El Día de la Destrucción

Las lágrimas de un amigo

La noche cayó como una cortina de plomo. El aire estaba espeso, cargado de un silencio que dolía. Tomás apenas había dormido. Su esposa seguía débil, y sus hijos, aunque aún sin síntomas, ya no querían probar bocado. El miedo se había instalado en su hogar como un huésped indeseado.

Fue entonces que escuchó los golpes en la puerta. Rápidos. Desesperados.

-¡Tomás! ¡Ábreme, por favor! -era la voz de Frank, su mejor amigo desde la infancia.

Tomás abrió. Frank estaba empapado en sudor, con los ojos desorbitados. Detrás de él, su esposa, Clara, apenas podía mantenerse en pie. Tenía la piel pálida, los labios morados, y sangre en las mejillas.

-No sé qué hacer... empezó esta mañana... no quiso el implante... y ahora... -Frank no podía terminar la frase.

Clara cayó al suelo justo al cruzar el umbral. Su cuerpo convulsionó violentamente. Tomás intentó sostenerla, pero fue inútil. En segundos, sus ojos se quedaron abiertos. Vacíos. La muerte cerebral había llegado.

El grito de Frank fue desgarrador. Se arrodilló junto al cuerpo de su esposa, temblando, llorando, golpeando el suelo con los puños. Tomás quiso consolarlo, pero algo más comenzó a suceder.

Desde la calle, se escucharon otros gritos. Luego, silencio. Luego, cuerpos cayendo.
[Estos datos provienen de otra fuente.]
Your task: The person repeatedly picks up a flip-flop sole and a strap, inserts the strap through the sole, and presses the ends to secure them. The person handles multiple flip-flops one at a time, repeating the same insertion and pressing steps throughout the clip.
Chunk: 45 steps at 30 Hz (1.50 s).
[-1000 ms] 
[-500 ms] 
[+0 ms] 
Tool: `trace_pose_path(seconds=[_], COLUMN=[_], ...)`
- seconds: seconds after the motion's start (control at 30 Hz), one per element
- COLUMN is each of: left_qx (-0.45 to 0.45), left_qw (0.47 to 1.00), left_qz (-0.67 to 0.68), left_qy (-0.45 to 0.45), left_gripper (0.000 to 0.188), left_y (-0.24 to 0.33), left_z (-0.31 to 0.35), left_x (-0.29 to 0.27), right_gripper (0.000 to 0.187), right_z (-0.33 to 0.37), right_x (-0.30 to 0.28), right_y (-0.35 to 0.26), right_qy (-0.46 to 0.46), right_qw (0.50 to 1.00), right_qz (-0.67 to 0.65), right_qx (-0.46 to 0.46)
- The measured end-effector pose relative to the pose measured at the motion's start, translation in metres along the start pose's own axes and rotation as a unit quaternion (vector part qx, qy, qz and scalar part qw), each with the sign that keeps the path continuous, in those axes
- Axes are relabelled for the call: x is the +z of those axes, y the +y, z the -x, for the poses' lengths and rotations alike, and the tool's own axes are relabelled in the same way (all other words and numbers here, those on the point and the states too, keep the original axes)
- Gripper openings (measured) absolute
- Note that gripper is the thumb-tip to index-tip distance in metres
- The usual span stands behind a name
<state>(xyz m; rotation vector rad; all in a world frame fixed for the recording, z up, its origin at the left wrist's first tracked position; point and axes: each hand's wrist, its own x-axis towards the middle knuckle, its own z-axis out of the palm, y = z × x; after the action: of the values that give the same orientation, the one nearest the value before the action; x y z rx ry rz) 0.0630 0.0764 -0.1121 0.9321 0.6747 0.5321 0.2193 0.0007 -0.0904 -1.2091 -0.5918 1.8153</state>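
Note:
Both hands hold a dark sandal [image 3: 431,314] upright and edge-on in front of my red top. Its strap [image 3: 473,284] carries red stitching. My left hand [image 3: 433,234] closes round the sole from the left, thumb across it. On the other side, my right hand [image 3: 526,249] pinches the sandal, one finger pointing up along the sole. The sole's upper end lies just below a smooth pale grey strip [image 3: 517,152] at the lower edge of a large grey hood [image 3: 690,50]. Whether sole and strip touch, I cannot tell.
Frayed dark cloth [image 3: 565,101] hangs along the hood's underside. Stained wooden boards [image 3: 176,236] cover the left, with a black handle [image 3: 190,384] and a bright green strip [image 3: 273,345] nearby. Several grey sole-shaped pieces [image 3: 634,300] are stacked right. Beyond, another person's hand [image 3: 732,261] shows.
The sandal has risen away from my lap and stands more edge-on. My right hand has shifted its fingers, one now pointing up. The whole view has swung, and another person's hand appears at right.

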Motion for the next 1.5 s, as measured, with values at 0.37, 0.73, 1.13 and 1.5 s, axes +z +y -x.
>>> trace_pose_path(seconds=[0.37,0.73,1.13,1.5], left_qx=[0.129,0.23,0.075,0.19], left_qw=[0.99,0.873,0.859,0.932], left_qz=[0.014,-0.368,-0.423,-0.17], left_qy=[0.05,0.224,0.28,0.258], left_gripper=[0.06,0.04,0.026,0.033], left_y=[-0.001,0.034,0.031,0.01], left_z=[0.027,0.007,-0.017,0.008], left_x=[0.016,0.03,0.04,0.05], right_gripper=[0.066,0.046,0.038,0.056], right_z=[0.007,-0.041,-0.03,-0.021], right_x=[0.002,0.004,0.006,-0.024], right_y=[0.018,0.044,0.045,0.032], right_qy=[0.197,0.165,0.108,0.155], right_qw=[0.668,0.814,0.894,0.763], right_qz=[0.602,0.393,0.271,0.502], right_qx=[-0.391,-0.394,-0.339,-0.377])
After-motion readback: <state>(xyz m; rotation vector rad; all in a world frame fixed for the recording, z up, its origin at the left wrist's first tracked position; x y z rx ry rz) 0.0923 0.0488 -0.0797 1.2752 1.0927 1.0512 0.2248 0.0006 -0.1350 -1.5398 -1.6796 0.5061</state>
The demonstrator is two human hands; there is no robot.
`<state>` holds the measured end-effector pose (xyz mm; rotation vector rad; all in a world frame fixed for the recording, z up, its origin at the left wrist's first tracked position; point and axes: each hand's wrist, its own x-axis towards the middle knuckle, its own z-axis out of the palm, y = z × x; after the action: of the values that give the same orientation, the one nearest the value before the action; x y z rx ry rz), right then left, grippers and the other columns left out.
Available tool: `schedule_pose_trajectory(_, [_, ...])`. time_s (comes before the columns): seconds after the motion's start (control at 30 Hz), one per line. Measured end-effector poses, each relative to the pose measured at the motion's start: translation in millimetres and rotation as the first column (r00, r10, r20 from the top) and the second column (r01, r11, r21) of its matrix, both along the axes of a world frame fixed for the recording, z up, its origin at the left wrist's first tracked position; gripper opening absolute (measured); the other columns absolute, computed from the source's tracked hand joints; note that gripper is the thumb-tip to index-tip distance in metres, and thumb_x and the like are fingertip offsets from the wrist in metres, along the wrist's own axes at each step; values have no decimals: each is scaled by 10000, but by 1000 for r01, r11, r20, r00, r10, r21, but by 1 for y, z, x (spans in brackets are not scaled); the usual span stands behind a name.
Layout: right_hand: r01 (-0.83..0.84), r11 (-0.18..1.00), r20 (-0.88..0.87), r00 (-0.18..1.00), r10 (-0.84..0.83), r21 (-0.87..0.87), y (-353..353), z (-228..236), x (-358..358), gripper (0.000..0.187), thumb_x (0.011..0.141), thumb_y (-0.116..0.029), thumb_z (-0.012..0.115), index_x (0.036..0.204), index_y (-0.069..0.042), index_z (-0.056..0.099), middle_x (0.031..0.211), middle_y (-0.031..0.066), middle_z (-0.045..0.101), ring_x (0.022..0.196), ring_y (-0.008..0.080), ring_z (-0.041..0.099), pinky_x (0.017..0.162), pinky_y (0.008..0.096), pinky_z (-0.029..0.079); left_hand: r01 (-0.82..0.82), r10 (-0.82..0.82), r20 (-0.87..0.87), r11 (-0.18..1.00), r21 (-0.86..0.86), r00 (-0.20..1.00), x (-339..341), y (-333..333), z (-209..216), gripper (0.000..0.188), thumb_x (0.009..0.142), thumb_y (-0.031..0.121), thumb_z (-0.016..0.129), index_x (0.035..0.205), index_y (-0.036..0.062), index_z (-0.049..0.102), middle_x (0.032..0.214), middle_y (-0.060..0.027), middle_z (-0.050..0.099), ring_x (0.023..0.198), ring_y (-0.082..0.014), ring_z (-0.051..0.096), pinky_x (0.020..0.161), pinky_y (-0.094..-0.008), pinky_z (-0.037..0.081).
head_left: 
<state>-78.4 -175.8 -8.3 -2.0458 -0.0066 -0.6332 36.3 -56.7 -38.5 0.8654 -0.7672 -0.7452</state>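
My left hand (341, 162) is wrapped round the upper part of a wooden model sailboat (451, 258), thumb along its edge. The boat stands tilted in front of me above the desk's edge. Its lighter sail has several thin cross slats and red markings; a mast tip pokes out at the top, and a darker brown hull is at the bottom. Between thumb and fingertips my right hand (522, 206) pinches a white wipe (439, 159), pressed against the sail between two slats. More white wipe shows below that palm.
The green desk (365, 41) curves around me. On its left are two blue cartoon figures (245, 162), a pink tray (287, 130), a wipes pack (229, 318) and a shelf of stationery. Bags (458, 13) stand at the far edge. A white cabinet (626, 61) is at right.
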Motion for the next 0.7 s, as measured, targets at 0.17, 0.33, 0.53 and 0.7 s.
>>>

Niños. Vecinos. Gente que había salido a buscar ayuda. Todos se desplomaban como hojas secas en otoño. La enfermedad había alcanzado su punto más cruel. Ya no esperaba. Ya no avisaba.

Tomás miró a su hijos. No podía quedarse allí. No podía esperar a que la muerte tocara su puerta.

-¡Frank, tenemos que irnos! ¡Tengo una casa de verano, en las afueras! Allí no hay distribución masiva, no hay alimentos contaminados. Podemos resistir.

Pero Frank no respondía. Estaba en shock. Murmuraba cosas sin sentido. Se levantó de golpe, con los ojos llenos de rabia y desesperación.

-¡No hay salida, Tomás! ¡Todo está perdido!

Y antes de que Tomás pudiera detenerlo, Frank corrió hacia el cuarto de mantenimiento, donde el viejo circuito eléctrico aún funcionaba. Se lanzó contra él con fuerza, como si quisiera apagar su dolor con electricidad.

El chispazo iluminó la casa por un segundo. Luego, oscuridad.

Tomás cayó de rodillas. No lloró. No gritó. Solo apretó los dientes y se levantó.

-Nos vamos -dijo, mirando a su hijo-. Esta ciudad está muerta. Pero nosotros no.

Tomás tomó lo poco que quedaba sin la marca del ángel caído, cargó a su esposa en el auto, y partió hacia la casa de verano. No sabía si era refugio o trampa. Pero era lo único que le quedaba.

Y en su corazón, algo comenzaba a arder. No era miedo. Era fuego. Fuego de rebelión.